Saturday, September 13, 2008

Archbishop Edwin O'Brien testifies about the moral concerns of the Death Penalty

Testifying in the state capital for the first time since his Oct. 1, 2007, installation as head of the Baltimore Archdiocese, Archbishop O'Brien said Catholic opposition to the death penalty is consistent with the church's respect for the sanctity of human life. He quoted from Pope John Paul II's 1995 encyclical, "The Gospel of Life," which calls for the defense of life from conception to natural death.

"Woven into the fabric of the (pope's) exhortation was an appeal to end capital punishment -- to stand against the killing of even those who have committed murder and, in so doing, have affronted God's dominion and denied their own and their victims' God-given humanity," said Archbishop O'Brien, who was accompanied by Bishop Eugene Sutton of the Episcopal Diocese of Maryland and Bishop John Schol of the United Methodist Church of Maryland.

Pope John Paul taught that "bloodless means" of punishment should be employed to protect society, the archbishop said, noting that such means exist in the form of modern prison systems.

Aside from interfering in the life process, denying a criminal the opportunity to repent is what drives the opposition to the death penalty. There are circumstances in which a criminal is can be influencing others from prison to commit crimes and in those circumstances, the penalty is righteous.

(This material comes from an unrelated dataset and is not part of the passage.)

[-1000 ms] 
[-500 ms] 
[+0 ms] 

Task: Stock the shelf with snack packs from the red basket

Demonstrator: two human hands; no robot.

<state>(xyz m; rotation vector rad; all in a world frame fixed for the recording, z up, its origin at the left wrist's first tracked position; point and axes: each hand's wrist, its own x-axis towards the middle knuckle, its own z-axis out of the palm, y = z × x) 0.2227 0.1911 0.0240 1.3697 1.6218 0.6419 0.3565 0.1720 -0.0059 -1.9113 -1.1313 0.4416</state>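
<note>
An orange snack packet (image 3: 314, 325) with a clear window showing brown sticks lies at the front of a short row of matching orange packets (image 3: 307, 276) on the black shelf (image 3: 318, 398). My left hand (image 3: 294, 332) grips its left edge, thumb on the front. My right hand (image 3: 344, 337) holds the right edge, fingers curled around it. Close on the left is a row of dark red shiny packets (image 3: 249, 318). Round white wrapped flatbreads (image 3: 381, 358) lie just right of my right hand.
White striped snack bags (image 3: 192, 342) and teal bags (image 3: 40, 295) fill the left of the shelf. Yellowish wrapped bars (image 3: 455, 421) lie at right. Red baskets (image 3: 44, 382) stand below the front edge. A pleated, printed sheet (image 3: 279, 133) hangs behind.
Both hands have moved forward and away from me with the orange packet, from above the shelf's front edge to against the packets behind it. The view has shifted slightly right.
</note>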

As always, the Catechism is our means of discernment. At the end of the day, it is not prohibited as abortion is prohibited.

For this reason, those who legitimately hold authority also have the right to use arms to repel aggressors against the civil community entrusted to their responsibility.

2266 The efforts of the state to curb the spread of behavior harmful to people's rights and to the basic rules of civil society correspond to the requirement of safeguarding the common good. Legitimate public authority has the right and duty to inflict punishment proportionate to the gravity of the offense. Punishment has the primary aim of redressing the disorder introduced by the offense. When it is willingly accepted by the guilty party, it assumes the value of expiation. Punishment then, in addition to defending public order and protecting people's safety, has a medicinal purpose: as far as possible, it must contribute to the correction of the guilty party.67

2267 Assuming that the guilty party's identity and responsibility have been fully determined, the traditional teaching of the Church does not exclude recourse to the death penalty, if this is the only possible way of effectively defending human lives against the unjust aggressor.

The death penalty is over-used and abused. Kudos to +O'Brien for addressing the Commission from the right perspective.